:: Your goal ::
Count every line in the entries below that contains the word "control", and give only that number.

┌─ Supplied data

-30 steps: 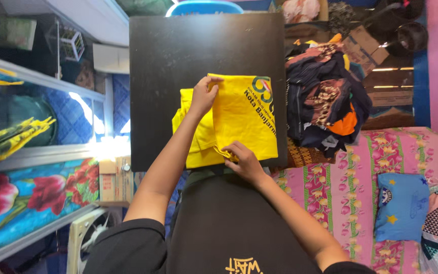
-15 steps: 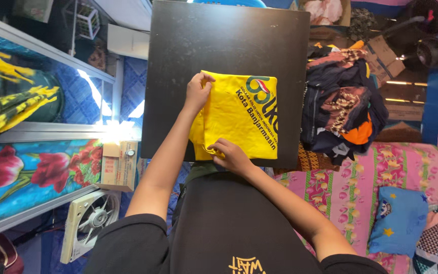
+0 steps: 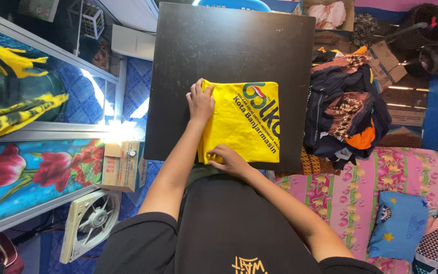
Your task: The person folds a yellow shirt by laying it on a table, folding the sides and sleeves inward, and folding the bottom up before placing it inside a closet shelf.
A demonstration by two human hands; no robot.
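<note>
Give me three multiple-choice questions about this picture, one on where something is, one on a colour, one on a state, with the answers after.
1. Where does the pile of dark clothes lie?
A. right of the black table
B. on the folded cloth
C. in the person's lap

2. What colour is the folded cloth?
A. blue
B. yellow
C. pink

3. How does the left hand meet the cloth?
A. lifted clear of it
B. pressed flat on its left edge
C. clenched around a bunched corner

Answers: 1 A, the pile sits beside the table's right edge. 2 B, the cloth is bright yellow with a printed emblem. 3 B, the palm lies flat on the cloth while the right hand rests at the near edge.
</note>
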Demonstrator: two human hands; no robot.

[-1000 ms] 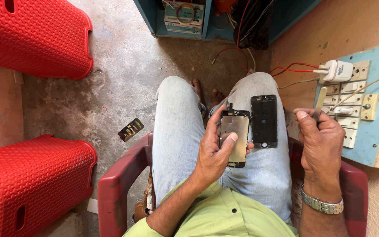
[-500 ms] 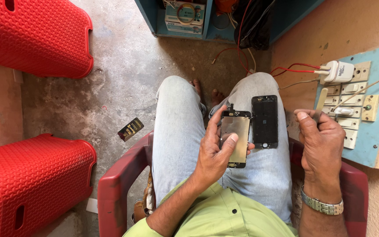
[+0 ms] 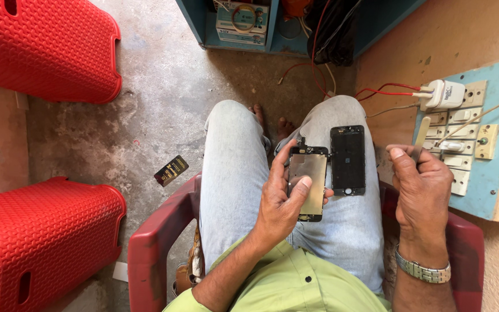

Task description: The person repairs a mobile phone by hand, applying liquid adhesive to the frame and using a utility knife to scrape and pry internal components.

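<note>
Because the black screen panel (image 3: 347, 160) only rests loose on your right thigh, any shift of that leg could slide it off toward the concrete floor (image 3: 163, 110), and I judge a drop there would crack it. Your left hand (image 3: 281, 199) pinches the phone frame with its metal backplate (image 3: 308, 182), thumb across its face. The panel lies just beside it at 2 o'clock. Your right hand (image 3: 425, 185), at 3 o'clock, is closed round a thin flat tool (image 3: 421, 134).

Screen assembly (image 3: 309, 182) in left hand (image 3: 278, 202), over the lap; second panel (image 3: 347, 160) on right thigh just beside it; right hand (image 3: 425, 190) further right, near switchboard (image 3: 463, 144).
</note>
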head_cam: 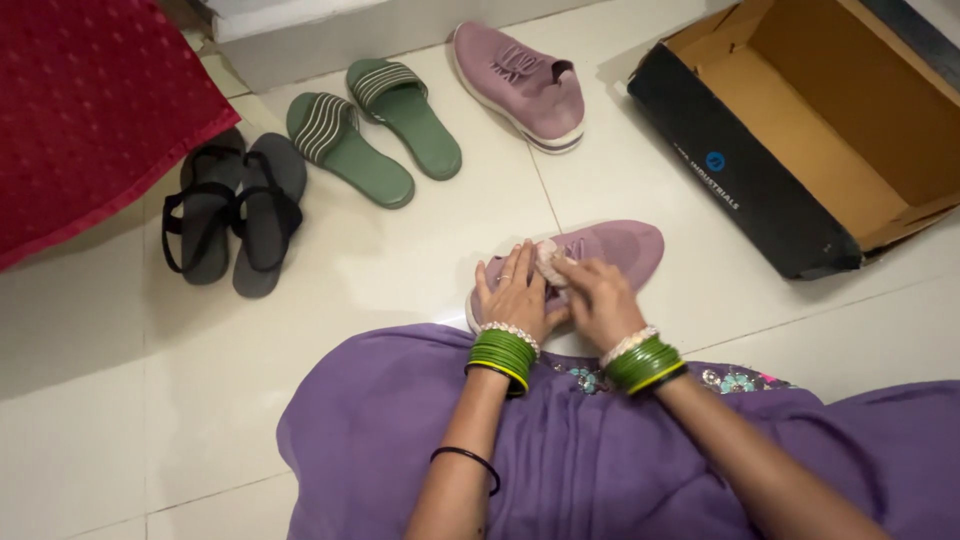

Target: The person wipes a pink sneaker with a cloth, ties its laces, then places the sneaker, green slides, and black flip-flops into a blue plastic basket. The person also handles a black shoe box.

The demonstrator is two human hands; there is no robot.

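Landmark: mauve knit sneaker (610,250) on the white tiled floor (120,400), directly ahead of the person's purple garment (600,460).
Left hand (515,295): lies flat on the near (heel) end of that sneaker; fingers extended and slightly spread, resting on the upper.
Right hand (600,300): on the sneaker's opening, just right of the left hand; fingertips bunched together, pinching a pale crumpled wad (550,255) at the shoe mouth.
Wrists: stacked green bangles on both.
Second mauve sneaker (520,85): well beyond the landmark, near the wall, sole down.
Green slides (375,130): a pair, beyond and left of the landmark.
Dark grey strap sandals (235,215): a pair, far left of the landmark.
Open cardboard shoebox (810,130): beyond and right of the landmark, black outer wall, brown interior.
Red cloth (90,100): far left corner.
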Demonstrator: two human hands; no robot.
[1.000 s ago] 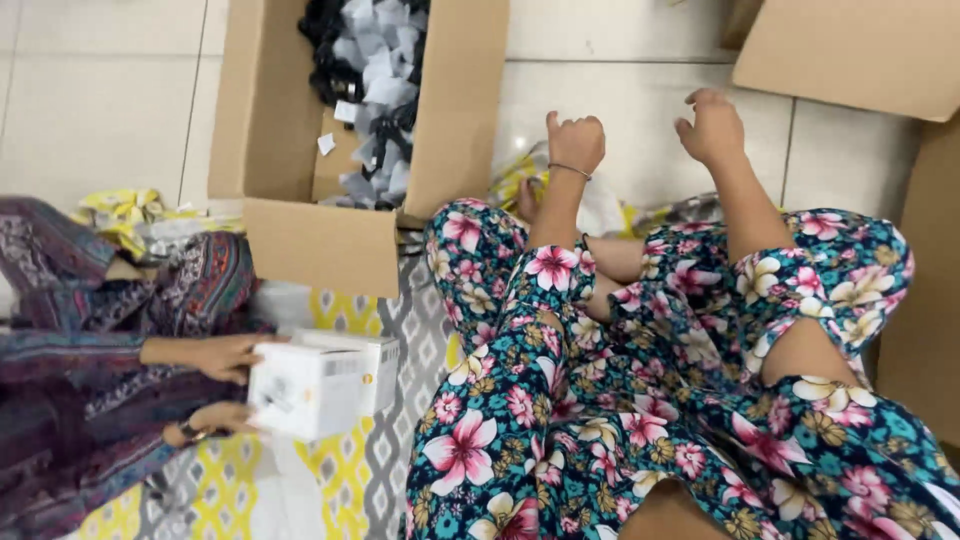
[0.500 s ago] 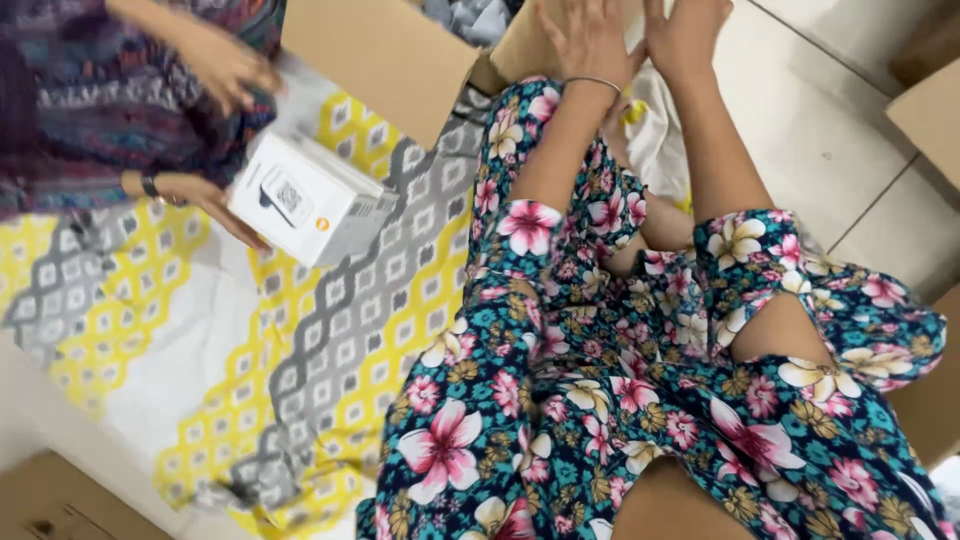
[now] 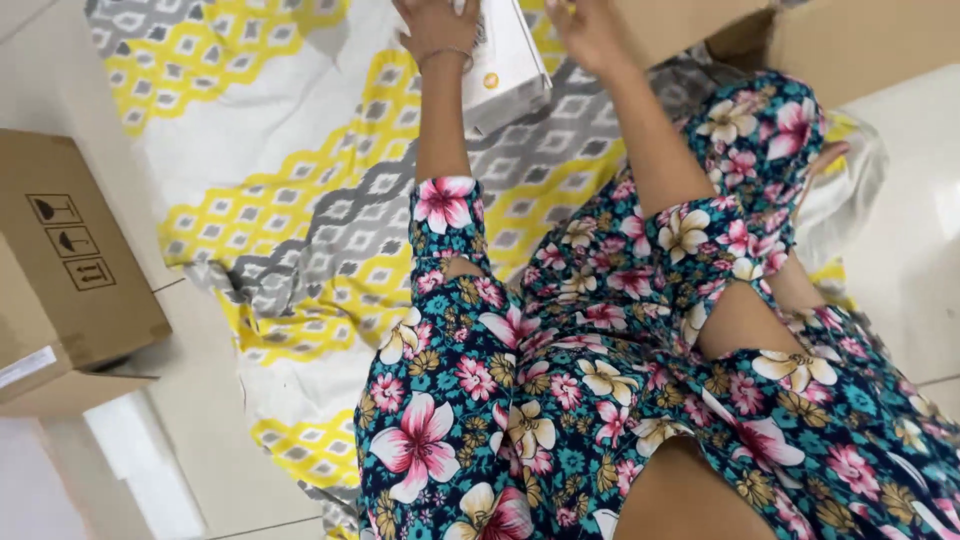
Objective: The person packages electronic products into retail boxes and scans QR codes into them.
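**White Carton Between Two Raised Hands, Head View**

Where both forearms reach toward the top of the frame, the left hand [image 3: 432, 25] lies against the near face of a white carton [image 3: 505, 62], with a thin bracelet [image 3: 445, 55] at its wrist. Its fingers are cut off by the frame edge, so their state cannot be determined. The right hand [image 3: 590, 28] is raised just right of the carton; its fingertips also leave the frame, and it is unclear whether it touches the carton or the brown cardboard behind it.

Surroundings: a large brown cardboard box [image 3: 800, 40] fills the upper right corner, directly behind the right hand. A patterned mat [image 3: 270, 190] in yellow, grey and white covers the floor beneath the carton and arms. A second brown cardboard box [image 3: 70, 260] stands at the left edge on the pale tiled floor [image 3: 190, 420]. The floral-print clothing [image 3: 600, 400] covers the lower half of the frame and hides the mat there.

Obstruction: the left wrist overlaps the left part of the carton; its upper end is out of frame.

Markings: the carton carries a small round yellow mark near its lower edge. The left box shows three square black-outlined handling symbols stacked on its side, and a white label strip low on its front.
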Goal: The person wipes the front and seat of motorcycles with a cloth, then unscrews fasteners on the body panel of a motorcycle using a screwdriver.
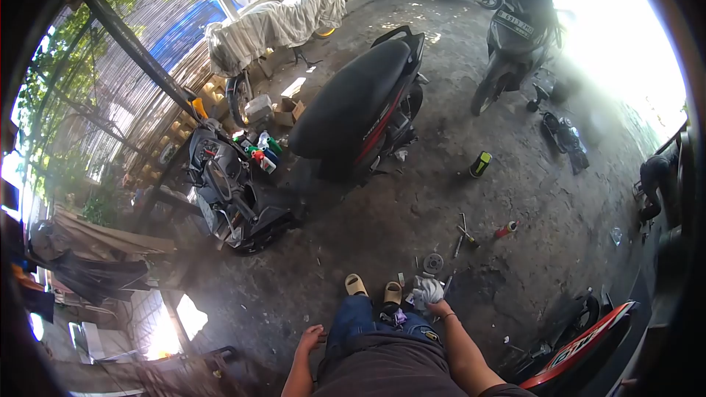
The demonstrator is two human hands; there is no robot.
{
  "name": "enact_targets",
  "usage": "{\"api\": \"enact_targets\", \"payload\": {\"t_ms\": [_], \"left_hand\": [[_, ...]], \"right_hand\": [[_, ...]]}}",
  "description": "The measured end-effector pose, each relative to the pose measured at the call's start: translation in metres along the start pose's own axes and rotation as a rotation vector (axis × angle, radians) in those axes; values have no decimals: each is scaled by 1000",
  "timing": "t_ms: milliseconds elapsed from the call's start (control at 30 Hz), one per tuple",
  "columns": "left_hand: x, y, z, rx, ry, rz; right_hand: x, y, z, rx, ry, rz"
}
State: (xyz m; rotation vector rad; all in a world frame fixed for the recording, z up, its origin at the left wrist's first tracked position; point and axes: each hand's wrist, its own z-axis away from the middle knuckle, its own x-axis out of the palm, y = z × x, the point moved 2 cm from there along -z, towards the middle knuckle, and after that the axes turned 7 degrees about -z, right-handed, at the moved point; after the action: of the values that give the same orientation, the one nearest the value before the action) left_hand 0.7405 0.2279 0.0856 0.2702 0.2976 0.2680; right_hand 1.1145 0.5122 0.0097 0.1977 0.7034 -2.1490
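Note:
A pale crumpled cloth (428, 291) hangs at my right hand (440, 309), whose fingers are closed on it. My left hand (312, 337) is beside my left thigh, its fingers curled; whether it holds anything is too small to tell. Just beyond the cloth, a round metal part (433, 262) lies on the concrete floor. Several tools, among them a yellow-and-black handled one (468, 237), lie farther ahead. A red can (507, 229) is to their right.
A scooter with a black seat (353, 99) stands ahead. Scooter body parts (232, 198) and bottles (266, 154) are at left. A green-and-black container (480, 165) stands ahead right. A red-and-black scooter (581, 349) is close at lower right.

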Motion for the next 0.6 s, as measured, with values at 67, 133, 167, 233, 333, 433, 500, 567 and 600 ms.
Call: {"api": "enact_targets", "payload": {"t_ms": [67, 133, 167, 233, 333, 433, 500, 567, 600], "left_hand": [[1, -1, 0, -8, -4, -2], [0, -1, 0, -9, -5, -2], [1, -1, 0, -6, -5, 0], [1, -1, 3, -5, -5, 4], [2, -1, 4, 1, 0, 9], [1, -1, 3, 16, 11, 4], [1, -3, 0, 20, 21, 3], [1, -6, -4, 18, 21, 10], [0, -7, -5, 18, 21, 12]], "right_hand": [[-1, 2, -1, -2, -10, -6], [-5, -3, 7, -29, -13, -16], [-6, -7, 11, -46, -17, -16], [-5, -11, 14, -80, -26, -15], [-9, -17, 18, -148, -23, -47], [-11, -25, 24, -227, -24, -53], [-18, -46, 42, -202, -75, -62], [-18, -50, 44, -78, -153, -57], [-17, -44, 33, 15, -193, -46]]}}
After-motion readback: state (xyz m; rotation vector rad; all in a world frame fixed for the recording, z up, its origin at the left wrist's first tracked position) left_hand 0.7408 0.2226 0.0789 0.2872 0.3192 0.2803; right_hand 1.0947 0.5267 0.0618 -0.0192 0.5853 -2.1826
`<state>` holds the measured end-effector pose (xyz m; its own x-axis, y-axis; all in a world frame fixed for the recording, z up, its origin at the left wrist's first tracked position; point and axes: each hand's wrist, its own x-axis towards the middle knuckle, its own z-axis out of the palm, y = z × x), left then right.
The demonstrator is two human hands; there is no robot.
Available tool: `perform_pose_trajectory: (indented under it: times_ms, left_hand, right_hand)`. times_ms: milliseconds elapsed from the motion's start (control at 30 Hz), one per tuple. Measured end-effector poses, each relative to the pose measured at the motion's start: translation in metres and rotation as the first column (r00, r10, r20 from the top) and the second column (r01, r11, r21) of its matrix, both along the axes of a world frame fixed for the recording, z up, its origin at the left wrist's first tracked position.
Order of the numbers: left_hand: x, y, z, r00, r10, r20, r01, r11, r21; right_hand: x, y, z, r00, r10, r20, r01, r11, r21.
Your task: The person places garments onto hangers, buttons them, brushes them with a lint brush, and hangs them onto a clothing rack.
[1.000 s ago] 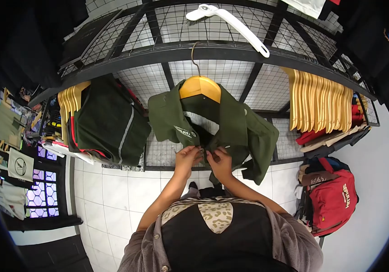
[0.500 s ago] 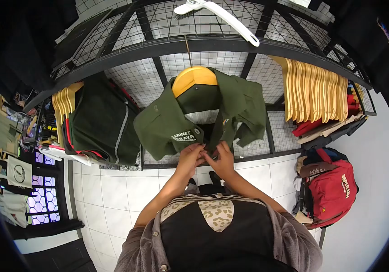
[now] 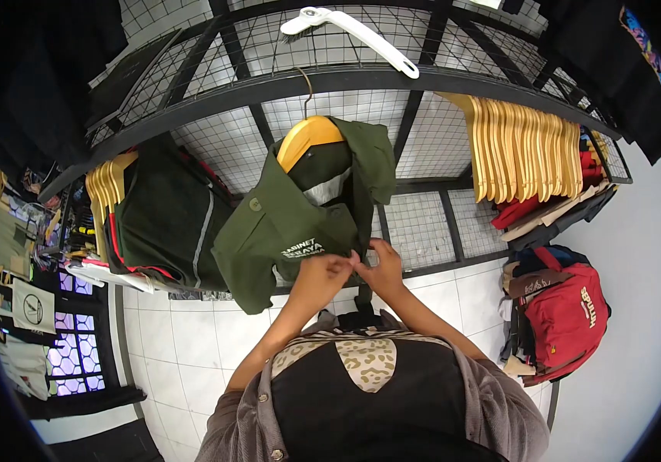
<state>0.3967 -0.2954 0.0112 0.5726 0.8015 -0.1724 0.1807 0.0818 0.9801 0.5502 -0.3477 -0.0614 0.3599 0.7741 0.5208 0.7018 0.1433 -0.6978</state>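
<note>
A dark green collared shirt [image 3: 257, 231] with white chest lettering hangs from a wooden hanger [image 3: 311, 138], turned at an angle. The hanger's hook reaches up to the black rack bar. My left hand [image 3: 321, 279] is closed at the shirt's front edge, just under the lettering, fingers curled. Beside it my right hand [image 3: 380, 271] pinches at the same front opening, its thumb meeting the left fingertips. The bit of cloth between the fingers is mostly hidden by the hands.
A white-handled brush [image 3: 369, 38] lies on the wire-mesh shelf [image 3: 269, 54] above. Bare wooden hangers [image 3: 527, 150] hang at right, dark garments [image 3: 169, 208] at left. A red jacket [image 3: 573, 316] tops a clothes pile on the right. White tiles [image 3: 192, 339] cover the floor.
The shirt and hanger have swung round and shifted left, with the near front panel now lower. My hands have spread slightly apart and stay at the front opening.
</note>
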Motion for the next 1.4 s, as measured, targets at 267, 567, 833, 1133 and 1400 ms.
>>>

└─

:: Task result ::
2